# [PROMPT]
Could you reproduce all of the records exactly?

---+---

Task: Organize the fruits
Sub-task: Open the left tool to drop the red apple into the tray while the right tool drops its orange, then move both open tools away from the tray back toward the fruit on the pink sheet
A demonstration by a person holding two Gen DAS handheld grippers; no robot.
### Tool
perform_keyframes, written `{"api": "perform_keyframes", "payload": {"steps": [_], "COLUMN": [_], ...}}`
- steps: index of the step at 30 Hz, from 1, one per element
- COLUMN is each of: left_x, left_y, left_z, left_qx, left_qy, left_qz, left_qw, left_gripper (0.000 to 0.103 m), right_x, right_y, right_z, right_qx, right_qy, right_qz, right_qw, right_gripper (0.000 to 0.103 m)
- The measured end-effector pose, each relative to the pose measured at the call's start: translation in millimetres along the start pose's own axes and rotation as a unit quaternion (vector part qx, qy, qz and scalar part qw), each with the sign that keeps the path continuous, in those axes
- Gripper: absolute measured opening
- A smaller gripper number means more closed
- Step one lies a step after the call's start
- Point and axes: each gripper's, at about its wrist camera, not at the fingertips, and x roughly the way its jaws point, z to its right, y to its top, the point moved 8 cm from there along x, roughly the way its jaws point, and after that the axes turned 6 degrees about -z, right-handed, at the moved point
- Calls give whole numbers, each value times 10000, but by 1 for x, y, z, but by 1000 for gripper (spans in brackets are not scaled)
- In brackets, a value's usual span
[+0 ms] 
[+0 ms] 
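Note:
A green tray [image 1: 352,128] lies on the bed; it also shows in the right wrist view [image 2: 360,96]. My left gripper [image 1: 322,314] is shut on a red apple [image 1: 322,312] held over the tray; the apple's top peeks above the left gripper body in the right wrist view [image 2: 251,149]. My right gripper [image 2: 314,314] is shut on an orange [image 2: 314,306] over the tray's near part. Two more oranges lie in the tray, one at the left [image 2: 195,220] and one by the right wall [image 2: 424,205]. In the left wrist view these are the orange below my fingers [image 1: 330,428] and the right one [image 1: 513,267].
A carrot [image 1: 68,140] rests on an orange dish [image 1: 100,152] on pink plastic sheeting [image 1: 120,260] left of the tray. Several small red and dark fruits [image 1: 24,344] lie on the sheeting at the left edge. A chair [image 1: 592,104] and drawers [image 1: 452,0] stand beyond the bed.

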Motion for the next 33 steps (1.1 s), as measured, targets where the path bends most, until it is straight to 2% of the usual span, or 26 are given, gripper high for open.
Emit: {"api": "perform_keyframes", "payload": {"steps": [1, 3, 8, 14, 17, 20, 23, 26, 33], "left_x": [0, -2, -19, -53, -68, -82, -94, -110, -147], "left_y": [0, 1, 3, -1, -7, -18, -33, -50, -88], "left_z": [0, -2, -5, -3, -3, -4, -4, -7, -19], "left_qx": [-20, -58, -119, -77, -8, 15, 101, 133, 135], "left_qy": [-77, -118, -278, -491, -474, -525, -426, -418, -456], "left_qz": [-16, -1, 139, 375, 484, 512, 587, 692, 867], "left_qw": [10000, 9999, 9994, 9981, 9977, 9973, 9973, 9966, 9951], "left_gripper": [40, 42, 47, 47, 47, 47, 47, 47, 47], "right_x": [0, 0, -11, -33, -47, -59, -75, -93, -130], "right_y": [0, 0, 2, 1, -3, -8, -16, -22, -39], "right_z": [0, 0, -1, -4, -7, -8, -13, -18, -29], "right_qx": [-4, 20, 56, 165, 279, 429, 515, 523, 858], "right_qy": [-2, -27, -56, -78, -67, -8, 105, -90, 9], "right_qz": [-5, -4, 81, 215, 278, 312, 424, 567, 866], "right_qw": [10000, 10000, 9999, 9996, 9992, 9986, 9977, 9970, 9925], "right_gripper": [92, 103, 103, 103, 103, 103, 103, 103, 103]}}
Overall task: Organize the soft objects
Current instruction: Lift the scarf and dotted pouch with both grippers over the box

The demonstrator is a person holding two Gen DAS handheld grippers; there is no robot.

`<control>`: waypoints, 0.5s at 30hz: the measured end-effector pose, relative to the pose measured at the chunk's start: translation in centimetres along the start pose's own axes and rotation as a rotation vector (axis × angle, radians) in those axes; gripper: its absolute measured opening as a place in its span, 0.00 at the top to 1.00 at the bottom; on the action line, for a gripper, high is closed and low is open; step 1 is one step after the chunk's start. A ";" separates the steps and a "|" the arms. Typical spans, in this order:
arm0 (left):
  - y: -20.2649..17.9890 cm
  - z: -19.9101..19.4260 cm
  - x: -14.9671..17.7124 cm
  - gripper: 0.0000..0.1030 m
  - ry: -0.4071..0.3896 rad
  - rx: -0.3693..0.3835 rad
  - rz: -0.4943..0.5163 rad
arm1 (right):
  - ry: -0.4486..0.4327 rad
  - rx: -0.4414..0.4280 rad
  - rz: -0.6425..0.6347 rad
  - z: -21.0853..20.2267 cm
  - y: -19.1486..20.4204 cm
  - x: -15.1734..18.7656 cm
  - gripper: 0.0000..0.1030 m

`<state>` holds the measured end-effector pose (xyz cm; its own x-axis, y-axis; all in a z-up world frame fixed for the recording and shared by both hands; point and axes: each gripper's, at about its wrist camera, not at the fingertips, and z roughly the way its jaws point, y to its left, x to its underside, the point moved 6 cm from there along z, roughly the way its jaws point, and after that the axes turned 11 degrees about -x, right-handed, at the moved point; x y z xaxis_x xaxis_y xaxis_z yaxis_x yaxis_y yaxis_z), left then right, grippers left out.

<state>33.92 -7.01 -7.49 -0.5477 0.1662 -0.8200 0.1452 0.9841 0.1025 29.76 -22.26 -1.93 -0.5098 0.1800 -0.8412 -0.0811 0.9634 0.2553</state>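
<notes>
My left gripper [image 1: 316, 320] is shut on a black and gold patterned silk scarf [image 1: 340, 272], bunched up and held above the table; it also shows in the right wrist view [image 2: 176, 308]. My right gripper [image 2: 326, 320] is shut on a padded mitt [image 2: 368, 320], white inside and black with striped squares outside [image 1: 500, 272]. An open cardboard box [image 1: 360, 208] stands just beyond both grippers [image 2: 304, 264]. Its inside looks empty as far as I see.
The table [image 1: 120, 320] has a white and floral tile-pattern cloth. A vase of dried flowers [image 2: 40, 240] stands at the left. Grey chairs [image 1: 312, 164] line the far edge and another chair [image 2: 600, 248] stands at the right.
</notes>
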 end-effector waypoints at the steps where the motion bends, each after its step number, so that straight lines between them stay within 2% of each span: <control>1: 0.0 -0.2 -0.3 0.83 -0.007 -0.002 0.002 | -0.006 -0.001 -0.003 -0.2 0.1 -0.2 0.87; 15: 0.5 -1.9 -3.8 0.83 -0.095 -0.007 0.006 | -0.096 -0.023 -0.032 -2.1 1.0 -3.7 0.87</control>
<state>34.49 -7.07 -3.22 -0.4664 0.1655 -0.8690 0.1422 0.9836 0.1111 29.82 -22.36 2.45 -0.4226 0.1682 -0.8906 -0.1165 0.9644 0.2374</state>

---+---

# [RESPONSE AREA]
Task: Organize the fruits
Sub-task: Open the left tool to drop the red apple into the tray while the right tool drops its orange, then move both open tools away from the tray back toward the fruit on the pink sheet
A demonstration by a person holding two Gen DAS handheld grippers; no robot.
### Tool
perform_keyframes, written `{"api": "perform_keyframes", "payload": {"steps": [_], "COLUMN": [_], ...}}`
- steps: index of the step at 30 Hz, from 1, one per element
- COLUMN is each of: left_x, left_y, left_z, left_qx, left_qy, left_qz, left_qw, left_gripper (0.000 to 0.103 m), right_x, right_y, right_z, right_qx, right_qy, right_qz, right_qw, right_gripper (0.000 to 0.103 m)
- The measured end-effector pose, each relative to the pose measured at the call's start: translation in millimetres along the start pose's own axes and rotation as a unit quaternion (vector part qx, qy, qz and scalar part qw), each with the sign that keeps the path continuous, in those axes
- Gripper: absolute measured opening
- A smaller gripper number means more closed
- Step one lies a step after the call's start
- Point and axes: each gripper's, at about its wrist camera, not at the fingertips, and x roughly the way its jaws point, z to its right, y to its top, the point moved 8 cm from there along x, roughly the way its jaws point, and after that the axes turned 6 degrees about -z, right-handed, at the moved point
- Calls give whole numbers, each value times 10000, but by 1 for x, y, z, but by 1000 for gripper (spans in brackets are not scaled)
- In brackets, a value's usual span
[+0 ms] 
[+0 ms] 
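Note:
A green tray [image 1: 352,128] lies on the bed; it also shows in the right wrist view [image 2: 360,96]. My left gripper [image 1: 322,314] is shut on a red apple [image 1: 322,312] held over the tray; the apple's top peeks above the left gripper body in the right wrist view [image 2: 251,149]. My right gripper [image 2: 314,314] is shut on an orange [image 2: 314,306] over the tray's near part. Two more oranges lie in the tray, one at the left [image 2: 195,220] and one by the right wall [image 2: 424,205]. In the left wrist view these are the orange below my fingers [image 1: 330,428] and the right one [image 1: 513,267].
A carrot [image 1: 68,140] rests on an orange dish [image 1: 100,152] on pink plastic sheeting [image 1: 120,260] left of the tray. Several small red and dark fruits [image 1: 24,344] lie on the sheeting at the left edge. A chair [image 1: 592,104] and drawers [image 1: 452,0] stand beyond the bed.
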
Motion for the next 33 steps (1.1 s), as measured, targets where the path bends most, until it is straight to 2% of the usual span, or 26 are given, gripper high for open.
Emit: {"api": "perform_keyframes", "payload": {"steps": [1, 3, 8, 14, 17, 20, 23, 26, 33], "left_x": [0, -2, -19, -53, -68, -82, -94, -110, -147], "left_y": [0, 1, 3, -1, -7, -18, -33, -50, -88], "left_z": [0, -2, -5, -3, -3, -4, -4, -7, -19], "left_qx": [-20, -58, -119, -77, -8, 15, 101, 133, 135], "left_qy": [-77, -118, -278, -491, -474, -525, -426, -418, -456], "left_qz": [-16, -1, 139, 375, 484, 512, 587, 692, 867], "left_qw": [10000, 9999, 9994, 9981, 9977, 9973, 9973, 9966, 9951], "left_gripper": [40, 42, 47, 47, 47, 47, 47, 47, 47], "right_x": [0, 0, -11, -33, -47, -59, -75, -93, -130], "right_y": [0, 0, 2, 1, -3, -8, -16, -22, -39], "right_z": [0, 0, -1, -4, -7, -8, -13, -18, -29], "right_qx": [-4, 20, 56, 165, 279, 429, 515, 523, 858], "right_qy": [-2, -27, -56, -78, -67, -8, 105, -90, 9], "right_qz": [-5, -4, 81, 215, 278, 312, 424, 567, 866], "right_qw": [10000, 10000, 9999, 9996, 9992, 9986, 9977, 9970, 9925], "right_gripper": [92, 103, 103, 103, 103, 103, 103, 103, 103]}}
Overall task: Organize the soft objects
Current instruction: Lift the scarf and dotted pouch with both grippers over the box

The demonstrator is a person holding two Gen DAS handheld grippers; there is no robot.

`<control>`: waypoints, 0.5s at 30hz: the measured end-effector pose, relative to the pose measured at the chunk's start: translation in centimetres along the start pose's own axes and rotation as a rotation vector (axis × angle, radians) in those axes; gripper: its absolute measured opening as a place in its span, 0.00 at the top to 1.00 at the bottom; on the action line, for a gripper, high is closed and low is open; step 1 is one step after the chunk's start. A ";" separates the steps and a "|" the arms. Typical spans, in this order:
arm0 (left):
  - y: -20.2649..17.9890 cm
  - z: -19.9101..19.4260 cm
  - x: -14.9671..17.7124 cm
  - gripper: 0.0000..0.1030 m
  - ry: -0.4071..0.3896 rad
  - rx: -0.3693..0.3835 rad
  - rz: -0.4943..0.5163 rad
arm1 (right):
  - ry: -0.4486..0.4327 rad
  - rx: -0.4414..0.4280 rad
  - rz: -0.6425..0.6347 rad
  - z: -21.0853..20.2267 cm
  - y: -19.1486..20.4204 cm
  - x: -15.1734..18.7656 cm
  - gripper: 0.0000..0.1030 m

`<state>` holds the measured end-effector pose (xyz cm; its own x-axis, y-axis; all in a z-up world frame fixed for the recording and shared by both hands; point and axes: each gripper's, at about its wrist camera, not at the fingertips, and z roughly the way its jaws point, y to its left, x to its underside, the point moved 6 cm from there along z, roughly the way its jaws point, and after that the axes turned 11 degrees about -x, right-handed, at the moved point; x y z xaxis_x xaxis_y xaxis_z yaxis_x yaxis_y yaxis_z), left then right, grippers left out.

<state>33.92 -7.01 -7.49 -0.5477 0.1662 -0.8200 0.1452 0.9841 0.1025 29.76 -22.26 -1.93 -0.5098 0.1800 -0.8412 -0.0811 0.9634 0.2553</state>
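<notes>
My left gripper [image 1: 316, 320] is shut on a black and gold patterned silk scarf [image 1: 340, 272], bunched up and held above the table; it also shows in the right wrist view [image 2: 176, 308]. My right gripper [image 2: 326, 320] is shut on a padded mitt [image 2: 368, 320], white inside and black with striped squares outside [image 1: 500, 272]. An open cardboard box [image 1: 360, 208] stands just beyond both grippers [image 2: 304, 264]. Its inside looks empty as far as I see.
The table [image 1: 120, 320] has a white and floral tile-pattern cloth. A vase of dried flowers [image 2: 40, 240] stands at the left. Grey chairs [image 1: 312, 164] line the far edge and another chair [image 2: 600, 248] stands at the right.
</notes>
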 end-effector waypoints at the steps where the motion bends, each after its step number, so that straight lines between them stay within 2% of each span: <control>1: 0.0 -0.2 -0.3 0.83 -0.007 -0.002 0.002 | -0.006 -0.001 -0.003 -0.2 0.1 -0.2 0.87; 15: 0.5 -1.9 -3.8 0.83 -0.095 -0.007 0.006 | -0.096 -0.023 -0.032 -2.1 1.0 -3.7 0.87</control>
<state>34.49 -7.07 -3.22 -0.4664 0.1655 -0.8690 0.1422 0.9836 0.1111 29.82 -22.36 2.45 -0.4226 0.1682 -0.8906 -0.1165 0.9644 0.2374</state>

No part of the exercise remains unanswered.